Stronger Than Real

I am trying to work.  I found out about Abe’s beating later in the day on August 9th, and, obviously, my work has been impacted since that day. Monday and Tuesday I mostly did nothing. although I wrote the last posting. Yesterday, I traveled. But today, I need to catch up.  It’s hard because my concentration is weak.

I realized the other day that I could use this blog – for a while anyway – not only to make us look deeper at the totality of what the kids have experienced, but, in doing so, to help keep me together, and focused. And – after I wrote the last posting the other day I felt it – relieved somehow. Of course that means that I straddle, if I don’t cross over, the line I didn’t want to between diarist and blogger.  But so what. What does it matter in the end?

I go through periods where I am pretty much okay.  I look good – I look like I have it together – at least to myself. But other times – short periods, thank God – I can’t deal with the pain, the finality, the lack of hope I think.  When Irving died, one of my friends pointed out that I use everything I can to figure things out: what people say or don’t say; what people do or don’t do. His point was to tell everyone – joking? – to watch what they say around me because I’d use it. But joking or not, he was right. I do that. I don’t know if he realized though that I also use myself.

In the new training we are spending a significant amount of time on the relationship between feelings and beliefs, and how our feelings are, in very deep ways, determined by our beliefs. Change the beliefs and voila – the feelings change.

I am watching that now in me. I know Abraham is dead. I know he is gone. I know that I won’t see him again in this life. I know all that. I am not delusional.  Yet I hold myself together more than I don’t.  I realized yesterday why.  It’s because even though I know it – and I do know it – I don’t think I believe it.  I can assent to it; I am not trying to convince anyone that there’s been a mistake, that Abe is really alive.  Abraham is dead.

But I guess not to me.

Maybe that means that I am not letting him go. Maybe. But why I write this morning is because it makes me think of what Abe himself experienced so many years ago:

“Pop wasn’t here when I was hurt so badly by all those adults in my life. I know he hadn’t even met me.  But it’s Pop’s fault, nonetheless.”  Adoption transference we named it. It all looked so simple after we figured it out: I am his father, he wasn’t protected by me.  He knew I didn’t know him then; like I know he’s dead. But he believed – I now think – that he can’t have a father, and yet be so unprotected. It doesn’t compute. Even though both things were true, how could he accept that?  Like I know Abe is dead; but how could Abe be dead? It doesn’t compute.

I don’t want it to compute.

What is this power of belief that is so much stronger than our logic?  It is so strong that it is even the power that undergirds – even determines – our feelings.  Anyone who has experienced this grief that is swamping me (at times) has an intuitive sense that what I am saying is true.  Yet, what beliefs do we reinforce with our foster kids?  What does our behavior say to the kids?  Oh, your leaving your friends? Don’t worry, you’ll make new ones. Oh, your bike is missing? Don’t worry, I’ll look for it. Oh, your mom didn’t show for her visit? I’m sorry.  Over and over and over we minimize them and their lives. Then we wonder why they grow up with such strong ability to minimize?

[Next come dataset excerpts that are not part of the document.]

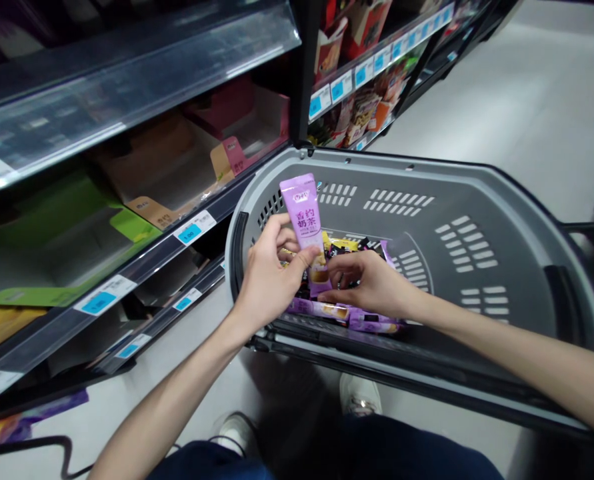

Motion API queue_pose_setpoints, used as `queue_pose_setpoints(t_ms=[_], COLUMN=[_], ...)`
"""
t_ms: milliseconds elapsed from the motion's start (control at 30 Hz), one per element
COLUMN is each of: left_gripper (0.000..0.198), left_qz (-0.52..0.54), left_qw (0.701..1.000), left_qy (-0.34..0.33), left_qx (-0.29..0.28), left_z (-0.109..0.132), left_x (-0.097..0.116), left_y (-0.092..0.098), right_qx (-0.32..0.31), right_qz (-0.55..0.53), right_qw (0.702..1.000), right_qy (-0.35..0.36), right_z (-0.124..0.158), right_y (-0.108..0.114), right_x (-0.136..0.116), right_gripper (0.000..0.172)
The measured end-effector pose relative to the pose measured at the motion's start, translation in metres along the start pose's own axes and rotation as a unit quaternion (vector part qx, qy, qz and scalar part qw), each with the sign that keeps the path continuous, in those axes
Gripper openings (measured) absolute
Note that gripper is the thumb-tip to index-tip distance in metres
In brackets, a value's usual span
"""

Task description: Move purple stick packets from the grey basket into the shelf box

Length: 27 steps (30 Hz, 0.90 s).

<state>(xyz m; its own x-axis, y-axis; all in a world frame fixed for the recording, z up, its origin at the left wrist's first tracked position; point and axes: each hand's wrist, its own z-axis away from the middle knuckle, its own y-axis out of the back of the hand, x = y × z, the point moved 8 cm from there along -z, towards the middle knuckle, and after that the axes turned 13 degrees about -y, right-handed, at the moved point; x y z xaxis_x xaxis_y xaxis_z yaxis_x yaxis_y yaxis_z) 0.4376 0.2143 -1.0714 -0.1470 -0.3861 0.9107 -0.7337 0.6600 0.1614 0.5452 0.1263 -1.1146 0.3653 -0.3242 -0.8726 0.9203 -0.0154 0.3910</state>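
A purple stick packet [305, 217] with dark lettering stands upright over the left part of a grey basket [477, 175]. My left hand [277, 267] pinches its lower half between thumb and fingers. My right hand [364, 281] is at the packet's bottom end, its fingers curled and the fingertips close against the packet's edge; whether they grip it I cannot make out. Beneath both hands, several purple packets [371, 321] and some yellow and black ones [344, 245] lie on the basket's bottom.
Store shelves with green, brown and pink display boxes [249, 127] and blue-white price tags [195, 227] run along the left. Red packaged goods [371, 27] fill a shelf farther back. Two shoes [361, 395] show below the basket, and a dark cable [31, 443] lies lower left.
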Motion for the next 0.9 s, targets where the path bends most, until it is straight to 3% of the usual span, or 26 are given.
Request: queue_pose_setpoints(t_ms=[233, 433, 567, 700, 900], left_gripper=[0.045, 0.039, 0.030, 0.021, 0.025], left_qz=[0.008, 0.000, -0.066, -0.113, -0.121], left_qw=[1.000, 0.999, 0.998, 0.990, 0.989], left_qy=[-0.006, 0.005, -0.018, -0.036, -0.047], left_qx=[0.019, 0.051, -0.007, -0.075, -0.073], left_z=[0.000, 0.001, 0.001, 0.001, 0.002], left_x=[-0.002, -0.004, 0.007, 0.014, 0.014], left_y=[0.001, 0.006, 0.001, -0.006, -0.005], right_qx=[-0.021, -0.017, 0.007, 0.026, -0.032], right_qz=[-0.002, 0.000, -0.015, -0.033, -0.076], right_qw=[1.000, 1.000, 1.000, 0.999, 0.997], right_qy=[0.002, 0.000, 0.000, -0.010, -0.004], right_z=[0.002, 0.002, 0.001, 0.001, 0.005], right_y=[-0.003, -0.003, 0.002, 0.009, 0.004], right_x=[-0.004, -0.004, -0.002, -0.003, -0.010], right_gripper=[0.025, 0.024, 0.026, 0.040, 0.049])
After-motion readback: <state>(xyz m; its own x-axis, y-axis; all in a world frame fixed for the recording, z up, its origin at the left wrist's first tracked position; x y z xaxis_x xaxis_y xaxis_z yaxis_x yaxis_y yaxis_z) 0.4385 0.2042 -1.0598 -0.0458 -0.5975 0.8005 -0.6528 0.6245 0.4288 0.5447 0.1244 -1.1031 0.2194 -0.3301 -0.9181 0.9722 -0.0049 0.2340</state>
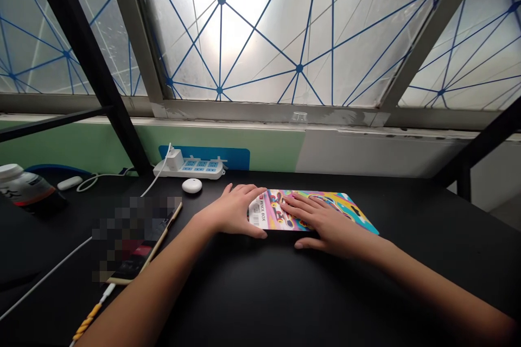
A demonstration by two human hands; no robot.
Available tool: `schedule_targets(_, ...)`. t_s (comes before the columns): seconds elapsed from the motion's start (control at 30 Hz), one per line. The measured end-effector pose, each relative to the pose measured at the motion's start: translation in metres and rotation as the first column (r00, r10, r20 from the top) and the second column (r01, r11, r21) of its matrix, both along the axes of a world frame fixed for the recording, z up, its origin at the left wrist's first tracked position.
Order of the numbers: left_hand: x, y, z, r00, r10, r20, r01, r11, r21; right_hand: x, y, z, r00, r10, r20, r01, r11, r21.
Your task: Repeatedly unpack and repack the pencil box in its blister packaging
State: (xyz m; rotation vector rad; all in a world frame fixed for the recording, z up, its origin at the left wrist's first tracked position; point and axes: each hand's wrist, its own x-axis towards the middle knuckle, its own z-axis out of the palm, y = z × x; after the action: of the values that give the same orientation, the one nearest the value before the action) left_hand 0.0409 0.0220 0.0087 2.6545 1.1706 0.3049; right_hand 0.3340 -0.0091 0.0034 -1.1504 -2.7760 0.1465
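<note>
A colourful pencil box (360,216), printed in pink, yellow and teal, lies flat on the black desk (260,293). A white label with a barcode and the words "PENCIL BOX" shows at its left end. My left hand (234,210) is at that left end, thumb along the near edge and fingers at the far corner, spread apart. My right hand (321,222) rests flat on top of the box, fingers stretched out, thumb on the near side. Part of the printed top is hidden under my right hand.
Behind my left hand sit a white earbud case (191,186) and a white power strip (191,168) with a plug. A phone (132,263), partly blurred, lies at left with a charging cable (87,321). A white-capped bottle (28,190) is at far left. Black frame posts (93,76) flank the desk.
</note>
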Motion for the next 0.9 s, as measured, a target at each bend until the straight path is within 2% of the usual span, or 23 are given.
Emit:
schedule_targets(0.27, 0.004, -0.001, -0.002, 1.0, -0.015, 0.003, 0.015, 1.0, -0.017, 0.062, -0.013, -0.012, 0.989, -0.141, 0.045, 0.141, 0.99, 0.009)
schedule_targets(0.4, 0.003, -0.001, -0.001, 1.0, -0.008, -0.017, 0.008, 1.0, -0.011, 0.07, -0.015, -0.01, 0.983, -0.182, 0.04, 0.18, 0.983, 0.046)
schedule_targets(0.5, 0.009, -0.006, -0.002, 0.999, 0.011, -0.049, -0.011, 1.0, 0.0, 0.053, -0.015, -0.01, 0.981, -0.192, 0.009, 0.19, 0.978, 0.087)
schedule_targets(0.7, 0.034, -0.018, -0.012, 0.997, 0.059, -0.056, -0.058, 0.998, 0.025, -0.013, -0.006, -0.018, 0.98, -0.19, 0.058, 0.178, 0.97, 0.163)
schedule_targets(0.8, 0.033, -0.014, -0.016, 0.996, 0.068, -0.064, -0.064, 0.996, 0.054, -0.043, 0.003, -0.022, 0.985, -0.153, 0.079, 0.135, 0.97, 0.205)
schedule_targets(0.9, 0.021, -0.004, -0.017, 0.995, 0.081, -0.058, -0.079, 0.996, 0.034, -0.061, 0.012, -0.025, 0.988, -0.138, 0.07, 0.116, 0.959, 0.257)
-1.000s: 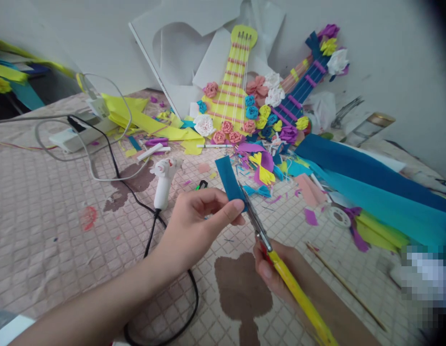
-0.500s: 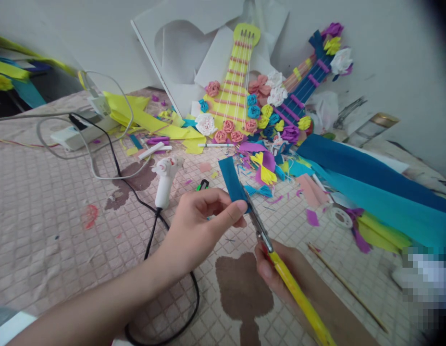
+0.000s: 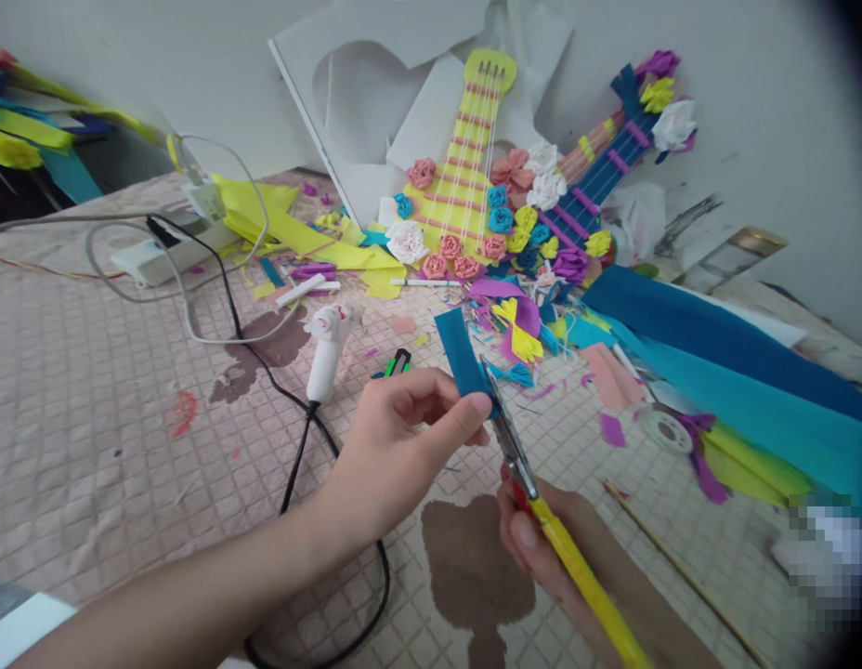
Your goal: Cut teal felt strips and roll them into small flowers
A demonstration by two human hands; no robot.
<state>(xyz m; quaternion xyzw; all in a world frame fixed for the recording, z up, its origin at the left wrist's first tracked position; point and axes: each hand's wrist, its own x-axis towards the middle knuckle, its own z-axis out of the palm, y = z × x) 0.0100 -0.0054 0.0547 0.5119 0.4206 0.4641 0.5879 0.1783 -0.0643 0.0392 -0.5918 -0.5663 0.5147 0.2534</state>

I often say that a good parent is one who could raise their kids without ever saying a word.  I believe that deeply. Our words are only one part of our behaviors, but it is our behaviors as a whole, now that I think of it, that reinforce the beliefs of our kids.

When the belief, the certainty, that Abraham is dead gets inside me, I can’t control my crying.  So, most of the day, I simply do not believe what I know to be true.  I think that’s why the missing morphine got to me last week.  Abe looked more or less the same when he was brain dead as when he was in the coma.  So I was okay – which means I could hold onto my hope. And then I saw the morphine was missing. And it hit me.  What hit me? The certain knowledge – which I guess is belief – that he was really dead.  Even though I knew he was dead. Now my hope for him to recover was gone.

This power of beliefs in us must be the key for what is causing our kids their trouble.  It must be what we are missing.  What did Abe come to believe when those mice were in the room with him – assuming what I couldn’t say the other day: that they weren’t rats? What did he come to believe about himself when he couldn’t even move his hands to protect himself?  What beliefs got into his six year old head when his mother – his mother – was doing this to him?  And what’s the connection between those beliefs and the circumstances of his next thirty three years? And the beatdown that led to his death?

After the operation on his brain ten days ago, the doctor told someone who told me that it was up to Abe now and his will to live.  And some very conscious part of me got scared. Because I immediately knew that that was where Abraham and I would differ.  Some part of me knew then that if that were true, then it was over for him.

And so it was.

Our kids are entitled to better than we’ve given them and we continue to give to them. They are entitled to believe – to be certain – that they don’t deserve what’s happened to them. Our blah-blah-blah doesn’t cut it; if anything it actually reinforces our minimization.  Our loving them doesn’t cut it either.  We must teach them to love themselves. Not tell them: teach them.

And that means we need to change our ways.